4.2 De psychiater heeft het college verzocht de klacht ongegrond te verklaren.

4.3 Het college gaat hieronder verder in op de standpunten van partijen.


5. De overwegingen van het college
5.1 De vraag is of de psychiater de zorg heeft verleend die van hem verwacht mocht worden. De norm daarvoor is een redelijk bekwame en redelijk handelende psychiater. Bij de beoordeling wordt rekening gehouden met de voor de zorgverlener geldende beroepsnormen en andere professionele standaarden.

Klachtonderdeel a) onjuiste diagnose en onzorgvuldig onderzoek
5.2 Het college ziet in de stukken en hetgeen op de mondelinge behandeling is besproken geen enkele aanleiding om klager te volgen in zijn stelling dat het onderzoek door de psychiater onzorgvuldig is uitgevoerd. Uit het verslag van 13 juni 2015 blijkt een zorgvuldig en uitgebreid onderzoek en de wijze waarop de psychiater tot de diagnose is gekomen is goed te volgen door het college. De omstandigheid dat de psychiater op basis van een eenmalig onderzoek de diagnose heeft gesteld is geenszins onzorgvuldig, en binnen de omstandigheden van de door de bedrijfsarts verzochte expertise gebruikelijk te noemen. Dit klachtonderdeel is ongegrond.

Klachtonderdeel b) zich door de vragen van de werkgever laten leiden
5.3 Anders dan klager stelt blijkt uit het dossier dat de psychiater de vragen die de werkgever heeft gesteld juist geen onderdeel heeft willen laten uitmaken van zijn onderzoek. Nadat de bedrijfsarts hem de vragen van de leidinggevende had gemaild heeft hij immers direct de bedrijfsarts laten weten dat hij het onderzoek niet op grond van die vragen wilde uitvoeren. Hij heeft in zijn e-mail van 3 juni 2015 de bedrijfsarts voorgesteld om de gebruikelijke vragen bij een psychiatrische expertise te onderzoeken, waarmee de bedrijfsarts vervolgens akkoord was. De stelling van de klager dat de psychiater zich heeft laten leiden door de vragen van de werkgever volgt het college dan ook niet. Ook dit klachtonderdeel is ongegrond.

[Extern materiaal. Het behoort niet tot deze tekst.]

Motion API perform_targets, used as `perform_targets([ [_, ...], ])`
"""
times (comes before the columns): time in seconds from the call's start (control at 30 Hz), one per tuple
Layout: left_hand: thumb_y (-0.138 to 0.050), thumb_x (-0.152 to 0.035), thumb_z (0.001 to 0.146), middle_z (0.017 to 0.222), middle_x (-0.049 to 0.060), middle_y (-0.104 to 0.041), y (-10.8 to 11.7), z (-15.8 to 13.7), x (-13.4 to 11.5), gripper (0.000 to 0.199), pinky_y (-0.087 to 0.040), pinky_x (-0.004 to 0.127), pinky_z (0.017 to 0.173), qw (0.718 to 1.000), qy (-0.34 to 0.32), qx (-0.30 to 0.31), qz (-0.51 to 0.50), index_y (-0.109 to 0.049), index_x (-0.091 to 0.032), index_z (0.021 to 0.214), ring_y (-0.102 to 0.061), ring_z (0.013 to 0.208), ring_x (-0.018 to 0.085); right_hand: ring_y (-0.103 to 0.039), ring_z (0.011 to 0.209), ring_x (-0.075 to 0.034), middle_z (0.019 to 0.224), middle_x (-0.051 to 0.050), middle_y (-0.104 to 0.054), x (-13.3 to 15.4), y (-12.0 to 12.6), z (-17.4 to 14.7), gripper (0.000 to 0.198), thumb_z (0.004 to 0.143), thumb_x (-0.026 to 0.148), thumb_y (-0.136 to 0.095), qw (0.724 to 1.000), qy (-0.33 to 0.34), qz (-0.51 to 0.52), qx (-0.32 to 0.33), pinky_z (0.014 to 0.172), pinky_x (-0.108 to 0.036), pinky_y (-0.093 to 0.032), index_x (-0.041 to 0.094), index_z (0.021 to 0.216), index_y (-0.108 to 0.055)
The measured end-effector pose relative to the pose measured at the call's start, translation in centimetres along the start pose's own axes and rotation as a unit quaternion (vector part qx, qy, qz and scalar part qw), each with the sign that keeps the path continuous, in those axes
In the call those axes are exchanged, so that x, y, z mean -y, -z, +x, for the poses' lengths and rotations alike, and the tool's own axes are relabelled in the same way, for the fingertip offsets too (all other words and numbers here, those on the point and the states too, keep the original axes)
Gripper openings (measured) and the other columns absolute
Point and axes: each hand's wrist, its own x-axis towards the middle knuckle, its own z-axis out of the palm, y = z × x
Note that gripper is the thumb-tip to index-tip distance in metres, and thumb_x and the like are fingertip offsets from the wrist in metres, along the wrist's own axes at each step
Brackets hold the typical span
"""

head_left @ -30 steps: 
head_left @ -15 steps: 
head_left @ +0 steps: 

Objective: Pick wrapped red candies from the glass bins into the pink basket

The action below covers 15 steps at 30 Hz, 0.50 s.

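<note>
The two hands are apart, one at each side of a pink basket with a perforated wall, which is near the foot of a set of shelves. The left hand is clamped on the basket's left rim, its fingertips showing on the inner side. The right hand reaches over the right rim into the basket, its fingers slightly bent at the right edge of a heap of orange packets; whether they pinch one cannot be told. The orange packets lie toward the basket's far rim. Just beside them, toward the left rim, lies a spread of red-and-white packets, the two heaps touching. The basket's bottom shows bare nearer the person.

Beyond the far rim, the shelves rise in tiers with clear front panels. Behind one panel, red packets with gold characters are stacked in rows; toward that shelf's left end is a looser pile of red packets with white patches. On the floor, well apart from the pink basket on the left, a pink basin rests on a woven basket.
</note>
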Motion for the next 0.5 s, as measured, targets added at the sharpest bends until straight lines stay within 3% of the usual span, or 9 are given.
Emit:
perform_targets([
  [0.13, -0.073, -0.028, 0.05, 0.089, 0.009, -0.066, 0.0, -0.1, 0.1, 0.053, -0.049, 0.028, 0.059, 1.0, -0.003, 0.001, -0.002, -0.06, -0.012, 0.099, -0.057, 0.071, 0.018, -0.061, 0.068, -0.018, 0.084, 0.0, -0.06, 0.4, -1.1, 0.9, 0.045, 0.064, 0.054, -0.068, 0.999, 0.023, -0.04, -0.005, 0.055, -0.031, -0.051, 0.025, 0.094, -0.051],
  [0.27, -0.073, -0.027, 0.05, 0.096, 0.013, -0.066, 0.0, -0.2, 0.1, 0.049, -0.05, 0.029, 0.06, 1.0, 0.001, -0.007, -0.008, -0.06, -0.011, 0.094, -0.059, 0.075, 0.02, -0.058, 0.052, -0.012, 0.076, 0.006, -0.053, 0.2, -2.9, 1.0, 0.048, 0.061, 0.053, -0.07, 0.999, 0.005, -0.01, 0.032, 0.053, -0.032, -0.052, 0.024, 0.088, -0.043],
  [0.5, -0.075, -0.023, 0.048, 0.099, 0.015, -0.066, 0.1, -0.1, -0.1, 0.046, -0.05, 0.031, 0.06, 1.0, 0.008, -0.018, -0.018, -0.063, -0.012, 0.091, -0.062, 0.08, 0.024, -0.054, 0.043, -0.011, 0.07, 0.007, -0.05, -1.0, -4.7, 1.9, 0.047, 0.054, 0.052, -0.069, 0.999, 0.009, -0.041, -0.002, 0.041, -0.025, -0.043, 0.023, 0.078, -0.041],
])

Klachtonderdeel c) ten onrechte nagelaten de huisarts te informeren
5.4 Ook dit verwijt van klager volgt het college niet. Voorop staat dat de psychiater niet zonder toestemming daartoe van klager de huisarts had mogen informeren. In het verslag van de psychiater staat vermeld dat hij klager heeft aangeraden zelf contact op te nemen met zijn huisarts om een verwijzing te vragen naar een vrijgevestigd psychiater in de buurt. Het college vindt dit advies passend bij de gestelde diagnose. Uit de stukken of uit hetgeen tijdens de mondelinge behandeling is besproken is niet gebleken dat klager de psychiater heeft verzocht om/en toestemming heeft gegeven om contact op te nemen met de huisarts. Ook dit laatste klachtenonderdeel is ongegrond.

Slotsom
5.5 Uit de overwegingen hiervoor volgt dat alle onderdelen van de klacht ongegrond zijn.

6. De beslissing
Het college:
- verklaart alle klachtonderdelen ongegrond.


Deze beslissing is gegeven door J. Brand, voorzitter, E.P. de Beij, lid-jurist, A.M. van Hemert, J. Koster, en L.A.J. Stouthamer-Verschuren, leden-beroepsgenoten, bijgestaan door T.C. Brand, secretaris, en in het openbaar uitgesproken op 25 juli 2023.